## [Extracted entries]
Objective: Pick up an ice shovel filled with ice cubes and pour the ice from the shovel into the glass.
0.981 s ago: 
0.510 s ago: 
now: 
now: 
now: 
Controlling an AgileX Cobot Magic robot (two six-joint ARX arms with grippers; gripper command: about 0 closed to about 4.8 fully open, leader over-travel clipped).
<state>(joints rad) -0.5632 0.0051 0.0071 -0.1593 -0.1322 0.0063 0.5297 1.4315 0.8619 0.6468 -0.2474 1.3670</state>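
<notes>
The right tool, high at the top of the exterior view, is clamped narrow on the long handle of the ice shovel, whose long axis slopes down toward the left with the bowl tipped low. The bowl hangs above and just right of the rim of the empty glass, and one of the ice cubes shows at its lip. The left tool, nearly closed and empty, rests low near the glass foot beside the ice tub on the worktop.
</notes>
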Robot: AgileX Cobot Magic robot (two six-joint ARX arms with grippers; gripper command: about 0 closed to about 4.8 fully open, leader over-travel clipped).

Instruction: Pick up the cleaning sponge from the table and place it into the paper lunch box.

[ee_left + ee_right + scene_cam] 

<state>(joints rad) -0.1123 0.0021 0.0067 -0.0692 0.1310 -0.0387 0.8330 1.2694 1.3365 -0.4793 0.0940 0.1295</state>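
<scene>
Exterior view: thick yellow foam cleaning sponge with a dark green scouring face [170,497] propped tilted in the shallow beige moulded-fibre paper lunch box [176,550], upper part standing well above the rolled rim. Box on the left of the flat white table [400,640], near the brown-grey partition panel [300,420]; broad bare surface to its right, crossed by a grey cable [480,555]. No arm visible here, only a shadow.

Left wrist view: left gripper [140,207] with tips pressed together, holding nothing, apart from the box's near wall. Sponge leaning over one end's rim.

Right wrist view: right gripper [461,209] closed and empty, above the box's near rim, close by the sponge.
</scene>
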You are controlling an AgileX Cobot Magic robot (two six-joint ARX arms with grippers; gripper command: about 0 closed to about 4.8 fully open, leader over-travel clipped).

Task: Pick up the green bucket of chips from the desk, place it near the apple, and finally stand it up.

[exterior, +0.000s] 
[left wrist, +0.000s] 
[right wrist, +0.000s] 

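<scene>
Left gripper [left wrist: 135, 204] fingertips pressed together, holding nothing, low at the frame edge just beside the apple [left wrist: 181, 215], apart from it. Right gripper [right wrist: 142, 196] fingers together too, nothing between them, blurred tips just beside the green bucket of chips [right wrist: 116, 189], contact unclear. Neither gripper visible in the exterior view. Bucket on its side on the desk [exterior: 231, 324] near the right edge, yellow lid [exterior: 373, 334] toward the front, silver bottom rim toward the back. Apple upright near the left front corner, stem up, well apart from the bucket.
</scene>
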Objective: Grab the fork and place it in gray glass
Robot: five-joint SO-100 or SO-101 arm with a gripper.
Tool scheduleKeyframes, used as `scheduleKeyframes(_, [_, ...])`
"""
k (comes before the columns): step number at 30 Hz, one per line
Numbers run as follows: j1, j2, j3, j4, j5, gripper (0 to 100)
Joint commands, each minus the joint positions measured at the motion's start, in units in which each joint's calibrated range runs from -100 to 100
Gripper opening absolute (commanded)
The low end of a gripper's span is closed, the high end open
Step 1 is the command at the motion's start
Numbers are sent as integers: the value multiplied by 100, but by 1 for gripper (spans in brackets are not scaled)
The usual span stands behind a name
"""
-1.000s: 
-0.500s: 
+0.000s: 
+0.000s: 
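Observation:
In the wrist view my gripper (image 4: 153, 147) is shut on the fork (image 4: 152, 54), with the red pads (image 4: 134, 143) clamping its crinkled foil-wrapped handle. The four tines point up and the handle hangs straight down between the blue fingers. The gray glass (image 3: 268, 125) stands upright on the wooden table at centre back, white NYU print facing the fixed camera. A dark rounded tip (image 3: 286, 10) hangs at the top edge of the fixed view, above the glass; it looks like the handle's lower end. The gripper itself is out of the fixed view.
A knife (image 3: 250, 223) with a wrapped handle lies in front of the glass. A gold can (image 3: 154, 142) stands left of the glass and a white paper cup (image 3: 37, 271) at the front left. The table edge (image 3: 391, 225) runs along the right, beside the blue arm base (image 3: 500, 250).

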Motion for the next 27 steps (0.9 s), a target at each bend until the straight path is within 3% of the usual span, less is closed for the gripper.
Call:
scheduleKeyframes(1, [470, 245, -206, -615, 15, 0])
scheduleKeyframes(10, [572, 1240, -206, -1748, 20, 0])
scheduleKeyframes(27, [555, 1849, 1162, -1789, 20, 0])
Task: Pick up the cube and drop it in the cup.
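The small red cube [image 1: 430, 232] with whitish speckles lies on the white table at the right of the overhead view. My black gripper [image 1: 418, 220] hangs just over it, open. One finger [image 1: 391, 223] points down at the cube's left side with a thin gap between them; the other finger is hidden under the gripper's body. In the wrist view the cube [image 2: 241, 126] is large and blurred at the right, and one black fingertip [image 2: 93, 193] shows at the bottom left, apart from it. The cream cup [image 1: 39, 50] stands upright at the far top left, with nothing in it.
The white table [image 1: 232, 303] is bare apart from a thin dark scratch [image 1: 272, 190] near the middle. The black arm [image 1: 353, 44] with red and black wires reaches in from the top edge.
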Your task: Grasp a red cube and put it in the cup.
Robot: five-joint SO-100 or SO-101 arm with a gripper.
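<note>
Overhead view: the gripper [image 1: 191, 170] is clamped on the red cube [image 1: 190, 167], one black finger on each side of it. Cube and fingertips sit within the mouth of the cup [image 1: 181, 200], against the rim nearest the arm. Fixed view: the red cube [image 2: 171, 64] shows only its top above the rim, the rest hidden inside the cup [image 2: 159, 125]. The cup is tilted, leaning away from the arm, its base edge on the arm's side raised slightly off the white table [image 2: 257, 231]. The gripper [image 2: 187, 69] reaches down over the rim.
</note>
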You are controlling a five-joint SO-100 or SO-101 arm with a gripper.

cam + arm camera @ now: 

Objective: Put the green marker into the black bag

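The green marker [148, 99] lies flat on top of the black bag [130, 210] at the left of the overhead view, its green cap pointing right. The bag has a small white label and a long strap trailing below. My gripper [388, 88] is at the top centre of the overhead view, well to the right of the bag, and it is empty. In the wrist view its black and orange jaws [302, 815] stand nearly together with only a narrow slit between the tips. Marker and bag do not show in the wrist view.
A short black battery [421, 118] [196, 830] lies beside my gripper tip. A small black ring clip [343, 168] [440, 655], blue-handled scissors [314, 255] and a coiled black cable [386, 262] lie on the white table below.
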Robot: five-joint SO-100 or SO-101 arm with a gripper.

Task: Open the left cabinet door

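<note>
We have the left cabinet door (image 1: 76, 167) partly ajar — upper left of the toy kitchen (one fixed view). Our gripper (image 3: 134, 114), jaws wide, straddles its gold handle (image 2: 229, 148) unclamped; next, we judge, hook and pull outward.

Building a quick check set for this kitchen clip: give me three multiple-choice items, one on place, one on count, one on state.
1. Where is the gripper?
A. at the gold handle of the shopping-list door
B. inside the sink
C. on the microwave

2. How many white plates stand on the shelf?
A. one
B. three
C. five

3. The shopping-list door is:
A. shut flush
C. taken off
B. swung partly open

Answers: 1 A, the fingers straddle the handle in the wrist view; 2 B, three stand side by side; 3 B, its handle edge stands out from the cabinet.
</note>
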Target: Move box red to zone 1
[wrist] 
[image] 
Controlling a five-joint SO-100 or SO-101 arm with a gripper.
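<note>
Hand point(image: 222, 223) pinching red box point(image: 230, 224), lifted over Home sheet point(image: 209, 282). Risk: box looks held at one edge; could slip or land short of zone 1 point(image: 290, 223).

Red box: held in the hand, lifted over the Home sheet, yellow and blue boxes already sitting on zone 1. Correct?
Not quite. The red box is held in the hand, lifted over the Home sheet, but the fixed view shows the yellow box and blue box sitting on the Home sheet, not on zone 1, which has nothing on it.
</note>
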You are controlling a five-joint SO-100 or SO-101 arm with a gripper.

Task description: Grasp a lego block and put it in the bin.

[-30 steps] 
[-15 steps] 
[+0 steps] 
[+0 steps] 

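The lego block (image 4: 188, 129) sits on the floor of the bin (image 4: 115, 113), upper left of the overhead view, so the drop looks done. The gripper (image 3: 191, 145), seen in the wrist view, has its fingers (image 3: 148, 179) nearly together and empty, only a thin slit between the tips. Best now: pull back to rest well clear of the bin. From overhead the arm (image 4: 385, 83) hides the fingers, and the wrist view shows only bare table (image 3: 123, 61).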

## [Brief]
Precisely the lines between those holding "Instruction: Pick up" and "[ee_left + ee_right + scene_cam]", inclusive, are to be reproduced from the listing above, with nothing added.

## [Expected answer]
Instruction: Pick up the cleaning sponge from the table and place it into the paper lunch box.

[ee_left + ee_right + scene_cam] 

The answer has been given in its entirety.